Archaeological Context
Built as early as the 15th century the Tagus River saltpans continued to be explored until early 20th century. Nowadays, these are in most cases abandoned and the walls suffered great erosion and subsequent destruction. Without the proper supervision the stone boulders are widely visible and small sherds of tin glazed pottery, redwares, porcelain, Italian majolica, glass, ceramic pipes, and many other ceramic objects are outcropping to the surface. These are fundamental in understanding when these saltpans were constructed and how these were maintained over time, a period which ranges from the Middle Ages to a contemporary chronology. Saltpans in the Tagus estuary are known to exist at least since the Roman period. Fish products were one of the main activities of this area and salt is fundamental in its production [14]. At least since the Middle Ages saltpans were built by raising earth clay walls and creating square “tanks” where the salted water would evaporate. To increase the building strength of those clay walls medium sized stones and ceramic sherds were mixed into the clay. These materials ensure construction workability and contribute to improve the structural resistance of the saltpans’ walls, also allowing the circulation of people and carts so the salt could be recollected. Due to the proximity of Lisbon, one of the major production centers of various types of ceramics objects in medieval and early modern age, most ceramic sherds used in saltpans’ construction were produced in Lisbon. Although this paper focuses on tin glaze wares, the ceramics found within the saltpans’ walls are variable. Coarse wares and lead glazed wares produced in the Tagus estuary area, as well as imported objects from China and other European countries are also found.

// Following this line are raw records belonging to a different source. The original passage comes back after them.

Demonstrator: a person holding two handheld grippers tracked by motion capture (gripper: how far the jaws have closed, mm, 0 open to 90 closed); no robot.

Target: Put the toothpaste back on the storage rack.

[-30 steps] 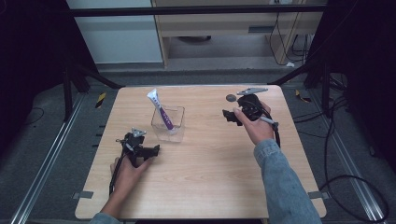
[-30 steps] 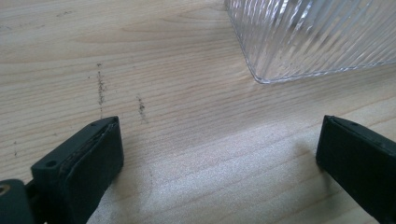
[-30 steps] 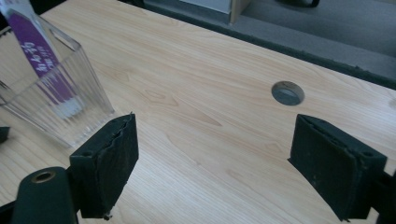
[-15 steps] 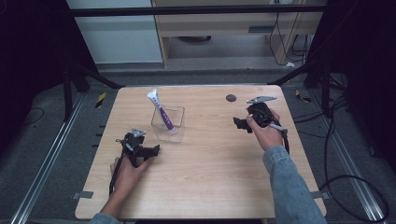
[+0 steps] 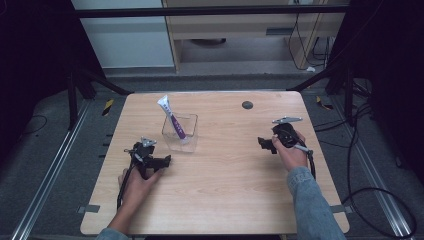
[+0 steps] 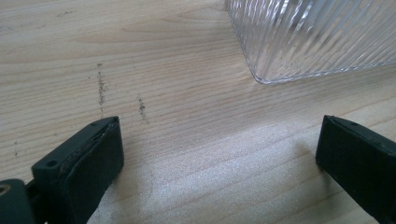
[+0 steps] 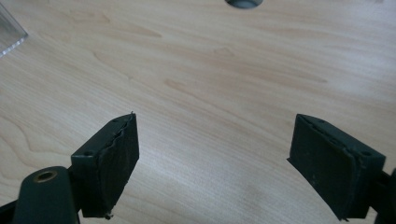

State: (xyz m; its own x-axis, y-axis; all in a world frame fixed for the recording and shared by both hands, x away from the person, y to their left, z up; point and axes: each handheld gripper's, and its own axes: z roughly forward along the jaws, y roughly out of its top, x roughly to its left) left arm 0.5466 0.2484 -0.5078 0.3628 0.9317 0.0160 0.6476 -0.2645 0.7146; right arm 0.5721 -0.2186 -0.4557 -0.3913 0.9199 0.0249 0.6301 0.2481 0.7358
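Observation:
A clear ribbed plastic container point(image 5: 181, 133) stands on the wooden table point(image 5: 225, 200) left of centre, with a white and purple tube point(image 5: 171, 119) leaning out of it. My left gripper point(image 5: 165, 161) rests low on the table just in front and left of the container, open and empty; a corner of the container point(image 6: 308, 37) rises ahead of its jaws. My right gripper point(image 5: 264, 143) is held at the table's right side, open and empty, its jaws point(image 7: 224, 163) spread over bare wood.
A small dark round hole or grommet point(image 5: 247, 105) sits in the tabletop toward the back right, also at the top of the right gripper view point(image 7: 243, 3). Black frame legs, cables and a floor rail surround the table.
My right gripper has drawn back toward the near right side of the table, away from the grommet. The left gripper has stayed put.

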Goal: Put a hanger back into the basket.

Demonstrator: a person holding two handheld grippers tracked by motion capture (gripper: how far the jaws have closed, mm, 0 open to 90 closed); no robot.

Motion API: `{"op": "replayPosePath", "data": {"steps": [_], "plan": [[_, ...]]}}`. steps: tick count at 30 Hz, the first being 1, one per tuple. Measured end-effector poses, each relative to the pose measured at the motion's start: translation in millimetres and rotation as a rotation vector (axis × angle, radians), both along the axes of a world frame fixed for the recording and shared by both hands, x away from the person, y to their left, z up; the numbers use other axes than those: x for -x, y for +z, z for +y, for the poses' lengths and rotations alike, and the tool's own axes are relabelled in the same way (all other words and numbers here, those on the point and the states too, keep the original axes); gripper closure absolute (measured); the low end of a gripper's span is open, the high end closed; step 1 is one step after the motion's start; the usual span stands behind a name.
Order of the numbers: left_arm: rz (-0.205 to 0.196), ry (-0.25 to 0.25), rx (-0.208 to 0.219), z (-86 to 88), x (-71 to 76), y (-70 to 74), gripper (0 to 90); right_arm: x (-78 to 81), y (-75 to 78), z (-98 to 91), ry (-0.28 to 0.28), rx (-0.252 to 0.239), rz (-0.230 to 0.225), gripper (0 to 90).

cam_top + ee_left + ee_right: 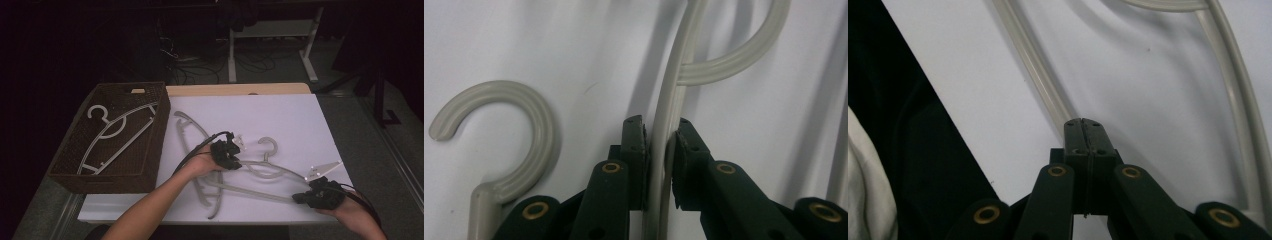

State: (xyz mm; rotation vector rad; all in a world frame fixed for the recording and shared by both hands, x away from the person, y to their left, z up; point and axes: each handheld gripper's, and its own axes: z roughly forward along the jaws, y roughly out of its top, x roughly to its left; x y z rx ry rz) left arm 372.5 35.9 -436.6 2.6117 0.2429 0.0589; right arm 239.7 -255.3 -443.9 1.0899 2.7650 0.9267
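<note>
Several grey plastic hangers lie on the white table (280,115). My left gripper (229,154) is at the middle of the table, and in the left gripper view (663,131) its jaws pinch the thin arm of a hanger (675,65). That hanger (272,172) has its hook (270,145) pointing away from me. Another hook (526,125) lies just left of the jaws. My right gripper (312,196) rests near the front right edge, shut (1087,124) with nothing between the jaws, its tips over the hanger's bottom bar (1030,70).
A dark woven basket (160,130) stands at the left with one hanger (112,135) inside. Another hanger (187,137) lies beside the basket, crossing under my left hand. The table's front edge (943,120) runs close by the right gripper.
</note>
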Motion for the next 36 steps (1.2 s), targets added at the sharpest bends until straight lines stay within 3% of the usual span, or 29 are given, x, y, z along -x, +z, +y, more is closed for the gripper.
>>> {"op": "replayPosePath", "data": {"steps": [4,7,13,19,22,27,33,36], "plan": [[0.002,0.034,0.033,9.2,-1.7,8.8,81.7,-3.1,5.5,1.2,-0.001,-0.021,-0.024,88.6],[-0.022,0.073,0.057,17.9,-3.5,20.5,81.8,-7.8,14.1,2.9,-0.017,-0.045,-0.049,83.1],[-0.058,0.173,0.113,39.9,-10.5,53.9,81.8,-23.2,26.1,7.7,-0.058,-0.073,-0.139,62.6],[-0.091,0.280,0.176,67.9,-16.8,91.0,81.8,-41.0,35.7,13.5,-0.097,-0.100,-0.196,47.6],[-0.115,0.305,0.197,83.4,-19.6,109.1,81.8,-50.4,39.0,17.3,-0.113,-0.109,-0.217,36.8],[-0.154,0.366,0.223,114.0,-23.3,134.5,81.8,-66.0,42.6,25.4,-0.151,-0.109,-0.239,20.4],[-0.188,0.449,0.242,166.1,-25.5,158.8,81.8,-81.0,45.3,36.5,-0.174,-0.094,-0.266,7.3],[-0.207,0.499,0.258,194.0,-25.2,167.1,81.8,-87.4,43.4,40.6,-0.170,-0.107,-0.251,0.7]]}}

The sherds used in the consolidation of the saltpans’ walls seem to originate not directly from workshops but from domestic garbage. Lisbon ceramics were widely consumed all over the country and especially in the River Tagus area. The variability of the collection with different types of quality, decorations and forms over a long period of times suggests its origin from boulders assemblages. It is an interesting debate trying to understand how these were taken into the saltpans area since no dwellings exist nearby. These may have come from the nearby villages of Montijo or Barreiro or most likely from Lisbon. The transport of domestic garbage from Lisbon into the south margins of the river, getting rid of the undesirable waste, is a well-known practice since medieval times.
Archaeologists from Moita municipality often monitor the saltpans’ erosion and recover the ceramic fragments used in the saltpans construction. Figure 2 shows a schematic map indicating the location of the referred saltpans (6 and 7), main villages around the saltpans and Lisbon city itself. Also the location of several clay sources and kilns North and South of Tagus River (in use from the 16th to the early 18th centuries) is pointed [12].
Geological Context
The Lisbon region presents two main different geological areas: one is located North of Tagus River, with Cretaceous, Paleogenic (basalt complex of Lisbon) and Neogenic (Miocene) formations [13,15-17]. South of Tagus River also some Miocenic outcrops can be found. However this second region is quite different from the first one, and corresponds to an area of Plio-pleistocene deposits. It should be emphasized that in the Lisbon region, Miocene clays can be found North and South of Tagus River, while Pliocene clays only exist South of Tagus River [13,15-17]. Further details on the geological context for the Lisbon ceramics can be found in references [15,16].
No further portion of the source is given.